TASK REQUIREMENTS:
Search the records for the string "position". Copy each line where it occurs.

Data extracted from a collection:
**********

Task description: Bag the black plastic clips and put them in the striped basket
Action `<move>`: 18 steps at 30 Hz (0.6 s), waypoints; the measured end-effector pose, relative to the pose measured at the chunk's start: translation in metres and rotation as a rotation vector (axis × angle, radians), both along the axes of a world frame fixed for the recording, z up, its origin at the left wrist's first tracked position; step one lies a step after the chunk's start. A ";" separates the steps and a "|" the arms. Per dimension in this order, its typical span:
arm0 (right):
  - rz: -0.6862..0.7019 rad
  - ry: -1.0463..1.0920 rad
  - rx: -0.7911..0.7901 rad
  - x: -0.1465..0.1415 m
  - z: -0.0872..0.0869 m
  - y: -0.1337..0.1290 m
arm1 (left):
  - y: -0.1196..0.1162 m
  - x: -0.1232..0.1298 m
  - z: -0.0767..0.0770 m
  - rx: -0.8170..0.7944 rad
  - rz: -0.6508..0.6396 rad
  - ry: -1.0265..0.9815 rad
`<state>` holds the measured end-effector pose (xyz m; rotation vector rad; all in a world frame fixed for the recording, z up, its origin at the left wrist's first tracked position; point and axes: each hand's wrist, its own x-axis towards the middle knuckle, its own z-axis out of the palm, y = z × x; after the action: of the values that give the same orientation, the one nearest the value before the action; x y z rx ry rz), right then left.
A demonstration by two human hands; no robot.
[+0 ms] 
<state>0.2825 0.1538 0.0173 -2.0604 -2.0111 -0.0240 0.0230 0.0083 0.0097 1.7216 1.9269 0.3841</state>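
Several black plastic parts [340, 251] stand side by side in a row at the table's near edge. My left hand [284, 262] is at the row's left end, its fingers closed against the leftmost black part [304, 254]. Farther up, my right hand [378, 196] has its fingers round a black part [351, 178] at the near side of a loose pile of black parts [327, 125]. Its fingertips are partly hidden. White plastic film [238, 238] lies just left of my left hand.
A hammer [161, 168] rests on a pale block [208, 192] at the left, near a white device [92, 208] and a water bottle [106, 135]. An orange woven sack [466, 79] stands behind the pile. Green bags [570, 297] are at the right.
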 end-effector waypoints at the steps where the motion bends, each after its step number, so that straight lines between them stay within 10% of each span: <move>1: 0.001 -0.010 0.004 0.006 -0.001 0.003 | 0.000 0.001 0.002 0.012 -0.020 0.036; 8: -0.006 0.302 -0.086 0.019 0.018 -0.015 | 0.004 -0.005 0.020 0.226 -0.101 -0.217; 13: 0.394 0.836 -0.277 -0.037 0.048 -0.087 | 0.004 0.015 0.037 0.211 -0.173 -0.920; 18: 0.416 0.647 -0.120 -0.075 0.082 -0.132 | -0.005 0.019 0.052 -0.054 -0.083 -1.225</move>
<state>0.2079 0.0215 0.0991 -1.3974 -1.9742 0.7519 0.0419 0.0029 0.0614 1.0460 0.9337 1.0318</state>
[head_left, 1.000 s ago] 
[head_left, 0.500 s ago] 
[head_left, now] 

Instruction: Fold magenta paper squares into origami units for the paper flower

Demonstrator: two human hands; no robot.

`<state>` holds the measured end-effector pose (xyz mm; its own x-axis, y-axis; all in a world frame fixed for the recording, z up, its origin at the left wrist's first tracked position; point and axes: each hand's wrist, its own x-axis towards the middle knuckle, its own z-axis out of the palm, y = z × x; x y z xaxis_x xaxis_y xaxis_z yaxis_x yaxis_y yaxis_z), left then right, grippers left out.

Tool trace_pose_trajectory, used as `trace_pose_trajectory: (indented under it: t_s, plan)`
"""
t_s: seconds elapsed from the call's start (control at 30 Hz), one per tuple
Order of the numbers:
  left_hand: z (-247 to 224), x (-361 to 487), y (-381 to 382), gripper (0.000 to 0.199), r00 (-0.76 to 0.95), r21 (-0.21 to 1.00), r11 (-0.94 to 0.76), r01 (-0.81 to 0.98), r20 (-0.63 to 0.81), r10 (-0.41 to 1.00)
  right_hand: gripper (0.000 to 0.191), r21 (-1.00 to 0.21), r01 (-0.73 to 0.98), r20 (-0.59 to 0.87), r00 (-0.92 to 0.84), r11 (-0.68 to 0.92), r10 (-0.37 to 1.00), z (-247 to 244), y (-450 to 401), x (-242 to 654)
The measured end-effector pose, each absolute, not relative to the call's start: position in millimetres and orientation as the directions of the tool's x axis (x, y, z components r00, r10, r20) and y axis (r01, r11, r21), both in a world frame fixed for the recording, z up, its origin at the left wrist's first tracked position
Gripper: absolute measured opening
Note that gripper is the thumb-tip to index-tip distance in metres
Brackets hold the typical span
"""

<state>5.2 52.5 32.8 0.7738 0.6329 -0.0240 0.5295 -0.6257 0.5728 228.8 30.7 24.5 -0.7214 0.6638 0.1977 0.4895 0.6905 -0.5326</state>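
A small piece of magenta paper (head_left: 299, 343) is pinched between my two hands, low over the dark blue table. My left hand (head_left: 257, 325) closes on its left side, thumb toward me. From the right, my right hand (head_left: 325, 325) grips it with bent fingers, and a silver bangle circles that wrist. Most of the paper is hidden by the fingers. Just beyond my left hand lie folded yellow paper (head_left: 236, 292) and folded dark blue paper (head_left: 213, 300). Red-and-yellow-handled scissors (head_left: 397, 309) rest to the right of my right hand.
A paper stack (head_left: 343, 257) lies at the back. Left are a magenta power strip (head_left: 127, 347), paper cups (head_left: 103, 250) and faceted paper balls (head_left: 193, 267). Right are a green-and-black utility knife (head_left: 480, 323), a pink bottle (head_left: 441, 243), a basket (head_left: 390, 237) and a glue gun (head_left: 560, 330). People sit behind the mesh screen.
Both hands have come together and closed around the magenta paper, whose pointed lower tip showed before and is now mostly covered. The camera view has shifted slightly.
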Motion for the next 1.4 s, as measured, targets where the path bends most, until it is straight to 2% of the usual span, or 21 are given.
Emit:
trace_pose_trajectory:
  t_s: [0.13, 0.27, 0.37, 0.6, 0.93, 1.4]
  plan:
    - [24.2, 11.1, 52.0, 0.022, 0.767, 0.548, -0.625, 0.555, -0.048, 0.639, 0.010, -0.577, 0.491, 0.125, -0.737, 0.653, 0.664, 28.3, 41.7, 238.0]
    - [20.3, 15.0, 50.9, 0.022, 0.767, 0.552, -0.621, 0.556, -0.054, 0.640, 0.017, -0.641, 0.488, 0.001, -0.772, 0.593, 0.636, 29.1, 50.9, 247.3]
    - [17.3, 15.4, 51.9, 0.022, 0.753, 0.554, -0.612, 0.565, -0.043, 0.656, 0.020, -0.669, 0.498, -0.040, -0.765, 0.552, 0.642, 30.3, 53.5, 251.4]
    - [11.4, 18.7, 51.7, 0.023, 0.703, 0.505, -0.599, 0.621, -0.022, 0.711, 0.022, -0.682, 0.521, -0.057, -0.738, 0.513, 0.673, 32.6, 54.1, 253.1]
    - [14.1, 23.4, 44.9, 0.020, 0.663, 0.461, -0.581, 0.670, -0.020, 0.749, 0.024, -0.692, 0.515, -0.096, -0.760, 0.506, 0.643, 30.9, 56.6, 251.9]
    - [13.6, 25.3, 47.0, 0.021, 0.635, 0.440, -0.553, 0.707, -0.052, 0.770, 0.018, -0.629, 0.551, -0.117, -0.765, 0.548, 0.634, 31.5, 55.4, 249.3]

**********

EXERCISE RESULT:
Action `<move>`: 18 steps at 30 Hz (0.6 s), waypoints; the measured end-effector pose, relative to the pose measured at the chunk's start: translation in metres and rotation as a rotation vector (axis × angle, radians), both along the axes of a world frame fixed for the recording, z up, its origin at the left wrist's first tracked position; step one lies a step after the chunk's start. A ";" separates the steps and a "|" the arms. Per dimension in this order, its typical span:
`<state>` holds the measured end-effector pose (xyz m; rotation vector rad; all in a world frame fixed for the recording, z up, its origin at the left wrist's first tracked position; point and axes: each hand's wrist, its own x-axis towards the middle knuckle, its own z-axis out of the palm, y = z × x; after the action: of the values that give the same orientation, the one nearest the value before the action; x y z rx ry rz), right then left.
`<state>` holds the measured end-effector pose (xyz mm; its own x-axis, y-axis; all in a world frame fixed for the recording, z up, its origin at the left wrist's first tracked position; point and axes: each hand's wrist, its own x-axis towards the middle knuckle, its own z-axis out of the palm, y = z × x; x y z xaxis_x xaxis_y xaxis_z yaxis_x yaxis_y yaxis_z), left then right, grippers left out.
The measured end-effector pose, each absolute, not relative to the call's start: position in millimetres and orientation as the directions of the tool's x axis (x, y, z components r00, r10, r20) and y axis (r01, r11, r21), both in a world frame fixed for the recording, z up, its origin at the left wrist's first tracked position

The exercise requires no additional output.